W Norwegii najlepsze powieści kryminalne wydaje się nie na Boże Narodzenie, jak w większości krajów,
a na Wielkanoc. Wynika to
z lokalnej tradycji, zgodnie
z którą Wielki Tydzień to czas kryminałów. W tym czasie Norwegowie wyjeżdżają z miast,
by otworzyć sezon korzystania z domków letniskowych. Wyciągają
z hangarów łodzie, chodzą na wycieczki w poszukiwaniu śladów wiosny, grzeją się w pierwszych, ciepłych promieniach słońca,
a wieczorami obowiązkowo czytają kryminały. Najlepsze powieści tego wyjątkowego sezonu nierzadko bywają głównym tematem przy świątecznych stołach. To dlatego nowe kryminału Jo Nesbø ukazują się na rynku wiosną. Wielkanoc jest zarezerwowana dla niego.
Przenikliwy umysł
Nikt nie chce mieć mrocznych sekretów, stając twarzą w twarz z Harrym Hole.

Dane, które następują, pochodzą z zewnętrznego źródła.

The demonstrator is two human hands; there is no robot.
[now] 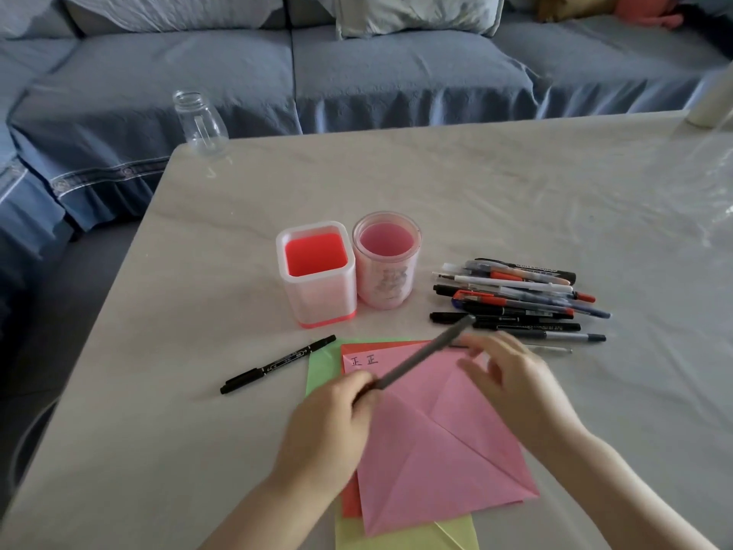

A Nesbø pisze tak, jak jego bohater myśli – przenikliwie, błyskotliwie, z nutą geniuszu. Za każdym razem zdumiewa swoją wiedzą o mechanizmach działania ludzkiej psychiki. I nie chodzi tu nawet o to, że wie, jakimi drogami chodzą myśli morderców. Wie, jak jedno nierozważne zdanie może odmienić losy świetnie zapowiadającej się randki, rozumie, jakie znaczenie może mieć urażona duma, wyczuwa pokrętną logikę osoby żyjącej pod dużą presją. Zdaje się pojmować nieprzebraną głębię uczuć człowieka beznadziejnie zakochanego w żonie przyjaciela, ciche piekło ambitnej samotniczki spędzającej noce na siłowni czy dylematy nieufnej policjantki, której marzy się rodzina stabilizacja.
Harry Hole wchodzi do mieszkania kolegi policjanta i już po minucie wie wszystko, czego tamten nie chce mu powiedzieć. Jo Nesbø czyni to samo z czytelnikami
i umiejętnie korzysta z tej wiedzy. Już on dobrze wie, w jaki sposób myślisz i czego chcesz, czytelniku, choć nigdy nie zamieniliście ze sobą ani słowa. Rozszyfrował cię, zanim jeszcze podszedłeś do półki w księgarni. Podrzuca ci fałszywe tropy, wiedząc, że zasada małpiej pułapki podziała również na ciebie. Nie będziesz mógł się oprzeć. Chcąc sobie udowodnić, że jesteś bystry, rzucisz się za nimi w pogoń, by dopiero
po czasie zorientować się, że śledziłeś cienie. A może nie?